__Assignment__
Pick out every line in the data below that holds "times".

__Input data__
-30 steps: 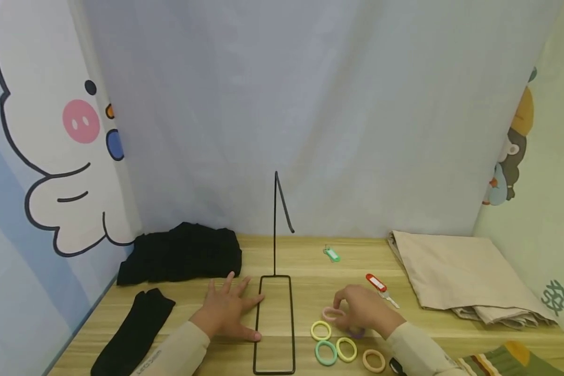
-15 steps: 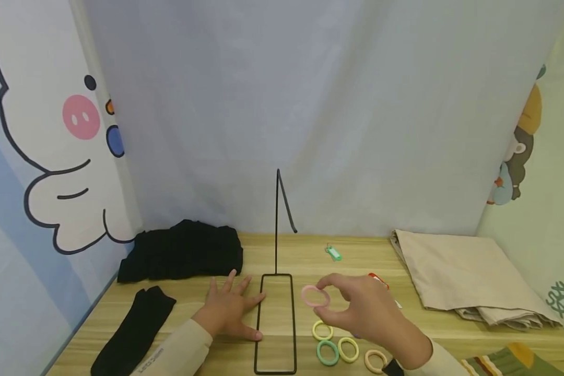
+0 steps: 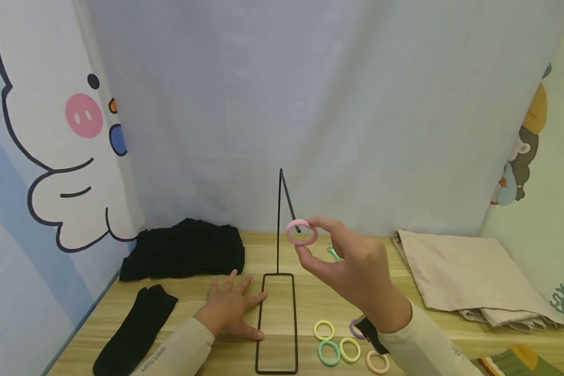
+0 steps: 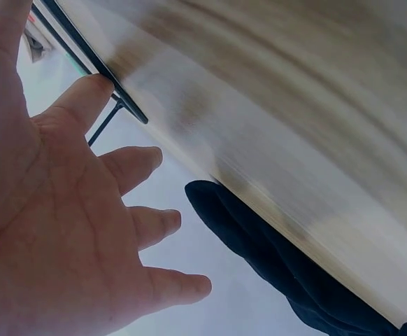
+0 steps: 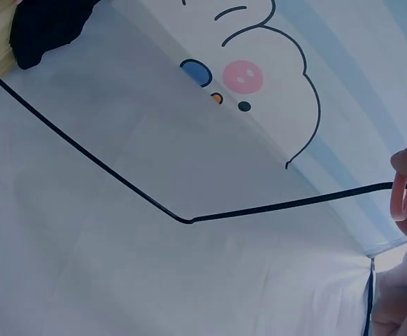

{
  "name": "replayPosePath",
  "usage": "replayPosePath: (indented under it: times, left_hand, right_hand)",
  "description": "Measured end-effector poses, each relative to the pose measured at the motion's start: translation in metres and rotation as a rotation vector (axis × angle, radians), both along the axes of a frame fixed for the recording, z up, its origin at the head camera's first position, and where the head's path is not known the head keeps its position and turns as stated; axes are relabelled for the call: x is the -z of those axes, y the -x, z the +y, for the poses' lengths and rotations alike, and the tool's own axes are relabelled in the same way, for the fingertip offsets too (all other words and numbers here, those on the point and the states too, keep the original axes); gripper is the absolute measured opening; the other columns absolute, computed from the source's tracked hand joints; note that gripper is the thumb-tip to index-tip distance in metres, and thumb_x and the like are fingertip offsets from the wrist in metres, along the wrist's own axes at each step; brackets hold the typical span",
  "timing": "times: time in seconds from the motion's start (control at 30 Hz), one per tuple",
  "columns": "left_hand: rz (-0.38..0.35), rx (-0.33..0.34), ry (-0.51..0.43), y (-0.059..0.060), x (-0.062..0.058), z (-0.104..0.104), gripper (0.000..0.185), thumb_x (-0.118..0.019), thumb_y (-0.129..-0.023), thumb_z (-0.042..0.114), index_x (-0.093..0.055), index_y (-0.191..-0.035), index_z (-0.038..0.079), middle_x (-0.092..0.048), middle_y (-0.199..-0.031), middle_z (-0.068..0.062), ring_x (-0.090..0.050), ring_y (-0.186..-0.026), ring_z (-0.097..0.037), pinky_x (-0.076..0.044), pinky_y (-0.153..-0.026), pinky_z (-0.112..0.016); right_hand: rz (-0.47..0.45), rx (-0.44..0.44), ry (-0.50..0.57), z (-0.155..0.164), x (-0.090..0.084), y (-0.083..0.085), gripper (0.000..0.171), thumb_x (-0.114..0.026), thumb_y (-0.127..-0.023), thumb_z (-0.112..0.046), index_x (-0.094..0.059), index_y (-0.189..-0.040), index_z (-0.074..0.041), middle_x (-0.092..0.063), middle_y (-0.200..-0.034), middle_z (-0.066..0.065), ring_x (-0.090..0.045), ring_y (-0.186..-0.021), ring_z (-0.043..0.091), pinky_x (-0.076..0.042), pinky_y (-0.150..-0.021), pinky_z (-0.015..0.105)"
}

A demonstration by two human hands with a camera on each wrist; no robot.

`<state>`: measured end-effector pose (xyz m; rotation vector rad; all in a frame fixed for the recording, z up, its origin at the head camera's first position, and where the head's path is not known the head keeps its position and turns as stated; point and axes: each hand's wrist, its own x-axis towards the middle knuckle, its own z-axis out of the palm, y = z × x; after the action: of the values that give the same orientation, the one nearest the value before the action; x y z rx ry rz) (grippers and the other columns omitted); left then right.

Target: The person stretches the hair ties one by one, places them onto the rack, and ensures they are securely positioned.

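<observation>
A black wire stand has a flat rectangular base (image 3: 295,318) on the table and a post with a slanting arm (image 3: 288,196) at its top. Thumb and forefinger of my right hand (image 3: 357,261) pinch a pink ring (image 3: 303,242) at the arm's free end. The arm's tip shows inside the ring's opening; in the right wrist view the pink ring (image 5: 397,203) stands around or right beside that tip. My left hand (image 3: 227,308) lies with fingers spread, its thumb and forefinger touching the base's left side. Palm and spread fingers of that hand (image 4: 70,224) fill the left wrist view.
Several rings lie front right, among them a green ring (image 3: 320,355) and a purple ring (image 3: 352,329). A black folded cloth (image 3: 183,250) and a black sock (image 3: 133,329) lie left. Beige cloth (image 3: 465,271), a green key tag (image 3: 333,253) and a striped sock (image 3: 521,363) lie right.
My right hand has picked the pink ring up off the table and carried it up and left to the arm's tip. The left hand has stayed on the base.
</observation>
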<state>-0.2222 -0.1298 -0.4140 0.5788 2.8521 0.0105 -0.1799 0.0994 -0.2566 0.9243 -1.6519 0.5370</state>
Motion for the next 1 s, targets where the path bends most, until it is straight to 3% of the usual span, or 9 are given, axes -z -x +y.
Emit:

__Result of this task__
  "usage": "replayPosePath: (indented under it: times, left_hand, right_hand)",
  "timing": "times: time in seconds from the motion's start (control at 30 Hz), one per tuple",

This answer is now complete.